---------- Source material ----------

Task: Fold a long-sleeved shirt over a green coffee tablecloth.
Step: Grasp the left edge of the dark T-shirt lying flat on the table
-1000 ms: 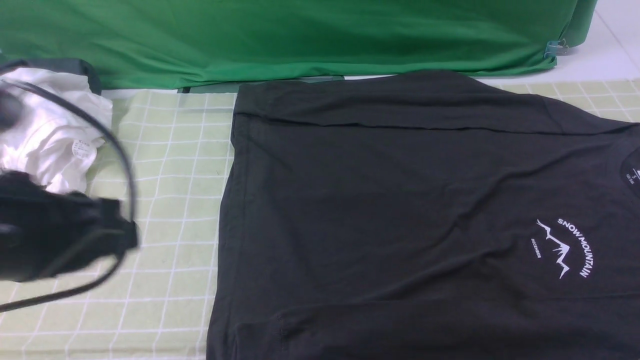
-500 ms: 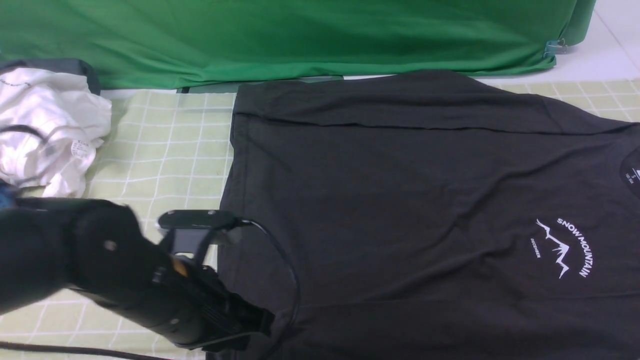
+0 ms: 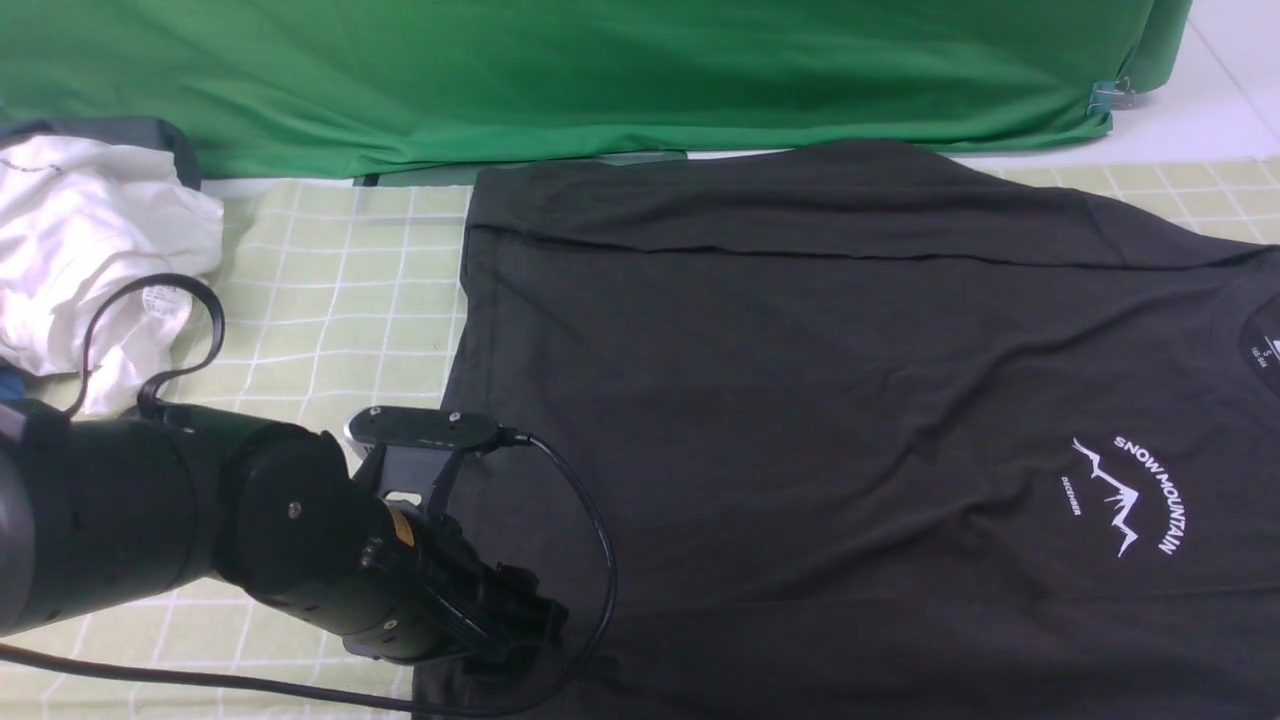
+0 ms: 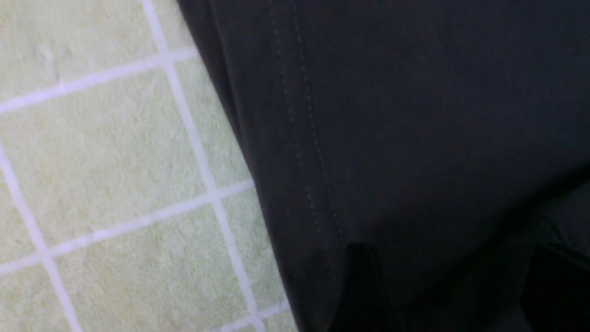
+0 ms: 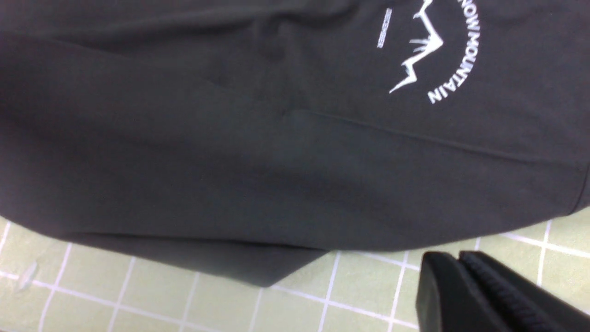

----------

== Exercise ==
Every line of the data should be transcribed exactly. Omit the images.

== Result for this exercise ==
Task: Fold a long-sleeved shirt over a green coffee tablecloth.
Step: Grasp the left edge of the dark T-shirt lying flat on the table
-1000 ms: 
-500 ms: 
+0 ms: 
+0 ms: 
+0 ms: 

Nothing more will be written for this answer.